Source records:
-------------------------
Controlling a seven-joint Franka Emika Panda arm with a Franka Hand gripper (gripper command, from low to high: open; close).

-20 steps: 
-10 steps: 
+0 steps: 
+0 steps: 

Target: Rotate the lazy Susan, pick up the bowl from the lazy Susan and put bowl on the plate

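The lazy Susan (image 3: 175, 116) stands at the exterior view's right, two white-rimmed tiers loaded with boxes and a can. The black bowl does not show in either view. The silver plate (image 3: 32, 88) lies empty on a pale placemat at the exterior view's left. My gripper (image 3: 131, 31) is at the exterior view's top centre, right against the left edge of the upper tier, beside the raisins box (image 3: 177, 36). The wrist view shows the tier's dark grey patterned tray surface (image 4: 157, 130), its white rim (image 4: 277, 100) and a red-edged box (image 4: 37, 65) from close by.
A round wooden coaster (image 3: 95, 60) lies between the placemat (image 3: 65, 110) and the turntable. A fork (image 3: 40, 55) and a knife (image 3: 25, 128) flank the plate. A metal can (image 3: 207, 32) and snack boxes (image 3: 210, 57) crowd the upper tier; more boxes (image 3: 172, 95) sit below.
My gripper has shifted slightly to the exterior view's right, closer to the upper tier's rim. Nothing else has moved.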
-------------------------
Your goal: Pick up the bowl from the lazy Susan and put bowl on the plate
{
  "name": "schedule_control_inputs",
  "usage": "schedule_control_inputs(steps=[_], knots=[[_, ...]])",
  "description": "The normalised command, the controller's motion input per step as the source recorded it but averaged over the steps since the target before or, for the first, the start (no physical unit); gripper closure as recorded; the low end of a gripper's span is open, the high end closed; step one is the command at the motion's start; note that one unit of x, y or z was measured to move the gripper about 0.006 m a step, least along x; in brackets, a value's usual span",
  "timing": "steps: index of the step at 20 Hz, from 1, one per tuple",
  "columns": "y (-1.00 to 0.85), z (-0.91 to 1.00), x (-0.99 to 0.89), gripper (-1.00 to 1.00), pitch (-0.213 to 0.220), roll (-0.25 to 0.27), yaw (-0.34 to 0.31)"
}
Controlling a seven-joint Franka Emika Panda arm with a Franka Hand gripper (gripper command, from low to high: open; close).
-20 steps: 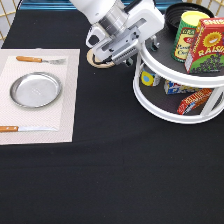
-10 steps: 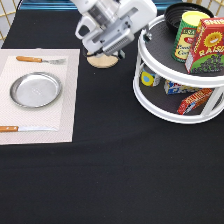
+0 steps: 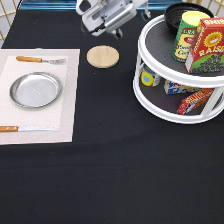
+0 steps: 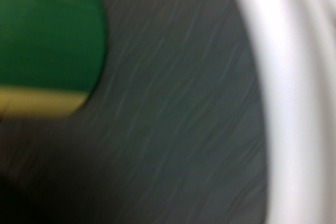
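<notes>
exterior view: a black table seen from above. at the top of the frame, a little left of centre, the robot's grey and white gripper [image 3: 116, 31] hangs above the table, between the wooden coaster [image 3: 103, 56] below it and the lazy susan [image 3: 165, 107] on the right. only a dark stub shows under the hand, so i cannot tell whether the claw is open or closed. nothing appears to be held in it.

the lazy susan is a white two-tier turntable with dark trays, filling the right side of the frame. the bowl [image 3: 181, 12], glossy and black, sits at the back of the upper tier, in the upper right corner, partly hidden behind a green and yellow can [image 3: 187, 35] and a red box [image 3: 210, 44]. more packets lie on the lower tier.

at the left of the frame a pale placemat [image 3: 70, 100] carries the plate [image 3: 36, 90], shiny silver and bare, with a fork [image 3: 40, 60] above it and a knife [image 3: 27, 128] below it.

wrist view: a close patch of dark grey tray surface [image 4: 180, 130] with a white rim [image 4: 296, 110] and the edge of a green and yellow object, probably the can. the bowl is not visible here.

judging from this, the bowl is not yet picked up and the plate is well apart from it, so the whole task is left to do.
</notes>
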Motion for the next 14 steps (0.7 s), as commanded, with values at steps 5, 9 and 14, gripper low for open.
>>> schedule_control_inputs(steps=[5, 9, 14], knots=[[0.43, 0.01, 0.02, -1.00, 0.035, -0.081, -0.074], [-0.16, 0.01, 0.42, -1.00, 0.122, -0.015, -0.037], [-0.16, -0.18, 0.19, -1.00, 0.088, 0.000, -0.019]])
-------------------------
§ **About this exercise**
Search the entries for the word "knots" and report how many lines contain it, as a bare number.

§ **Response area**
2